═════ DATA SECTION ═════

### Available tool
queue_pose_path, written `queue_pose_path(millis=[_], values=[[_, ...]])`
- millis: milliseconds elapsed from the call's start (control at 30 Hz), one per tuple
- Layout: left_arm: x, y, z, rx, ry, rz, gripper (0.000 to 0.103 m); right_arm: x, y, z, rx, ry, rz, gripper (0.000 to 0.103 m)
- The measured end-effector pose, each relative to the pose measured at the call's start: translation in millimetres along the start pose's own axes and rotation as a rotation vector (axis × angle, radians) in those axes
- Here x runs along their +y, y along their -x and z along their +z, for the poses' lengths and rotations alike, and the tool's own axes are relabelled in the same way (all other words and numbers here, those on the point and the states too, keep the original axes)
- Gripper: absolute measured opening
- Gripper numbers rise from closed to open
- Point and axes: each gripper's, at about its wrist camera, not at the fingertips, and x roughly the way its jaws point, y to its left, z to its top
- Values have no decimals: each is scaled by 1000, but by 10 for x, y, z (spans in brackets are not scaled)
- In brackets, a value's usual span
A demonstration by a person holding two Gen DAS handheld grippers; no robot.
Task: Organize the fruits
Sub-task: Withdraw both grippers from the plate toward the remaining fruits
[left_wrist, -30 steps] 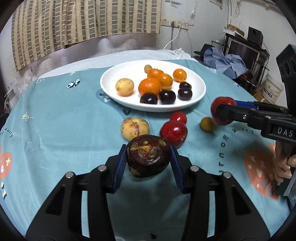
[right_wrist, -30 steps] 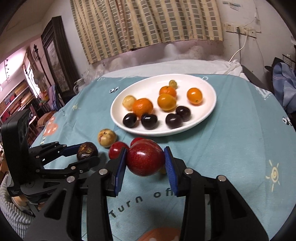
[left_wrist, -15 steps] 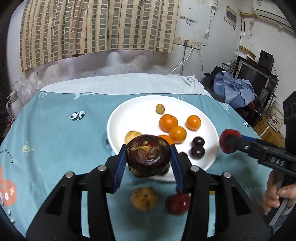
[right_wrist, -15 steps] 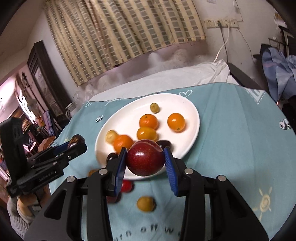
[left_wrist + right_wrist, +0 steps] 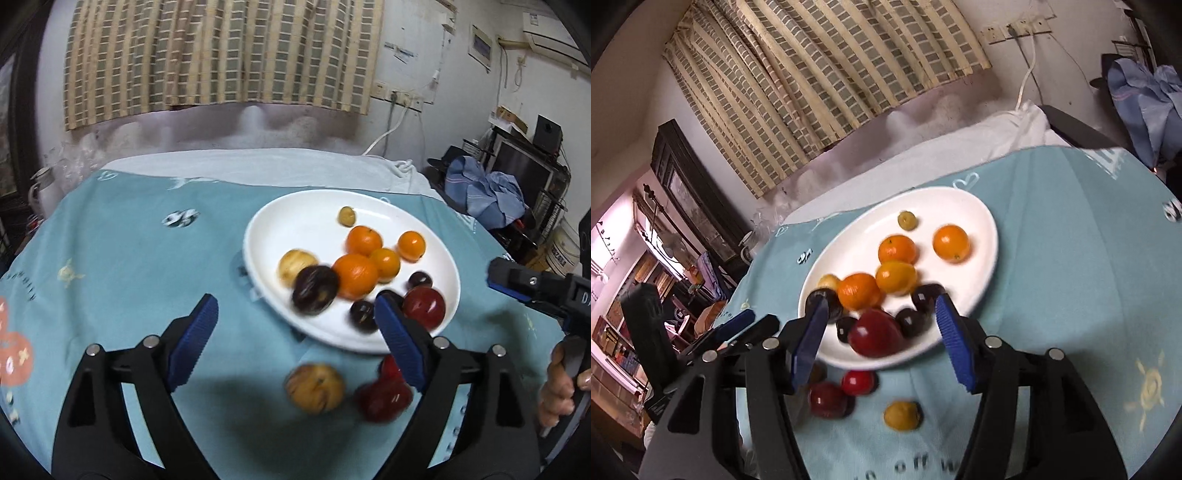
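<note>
My left gripper (image 5: 293,341) is open above the near edge of the white plate (image 5: 295,218); a dark purple fruit (image 5: 314,290), blurred, is between its jaws over the plate. My right gripper (image 5: 881,339) is open over the plate (image 5: 964,206), with a red fruit (image 5: 875,332), blurred, at the plate's near rim; that fruit also shows in the left wrist view (image 5: 424,308). The plate holds several oranges (image 5: 356,275), dark plums and a yellow fruit. On the cloth lie a brown-yellow fruit (image 5: 314,386), two red fruits (image 5: 382,397) and a small yellow fruit (image 5: 902,415).
The round table has a teal cloth (image 5: 122,258) with prints. A curtain and wall stand behind it. Clothes and shelves are at the right (image 5: 487,195). The right gripper's body shows at the right edge of the left wrist view (image 5: 539,291).
Both grippers rose over the plate and opened. The dark purple fruit left the left jaws and the red fruit left the right jaws; both are now at the plate.
</note>
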Motion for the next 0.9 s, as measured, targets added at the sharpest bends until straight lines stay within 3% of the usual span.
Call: queue_pose_path(millis=[167,333,633,900], values=[[46,214,-311,10,-16,51,91,2,101,-293,50,-8,-26,62],[-7,281,-541,27,-78,101,94,228,107,-445,43,150,-103,62],[-158,136,-598,69,-178,124,96,201,-33,-504,75,201,-164,62],[-159,-36,-530,107,-177,136,96,283,-144,-624,111,281,-201,61]])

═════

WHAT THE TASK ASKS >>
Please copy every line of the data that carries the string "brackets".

ANSWER BELOW >>
- Values have no decimals: each is scaled by 1000, but by 10 for x, y, z (spans in brackets are not scaled)
- In brackets, a value's usual span

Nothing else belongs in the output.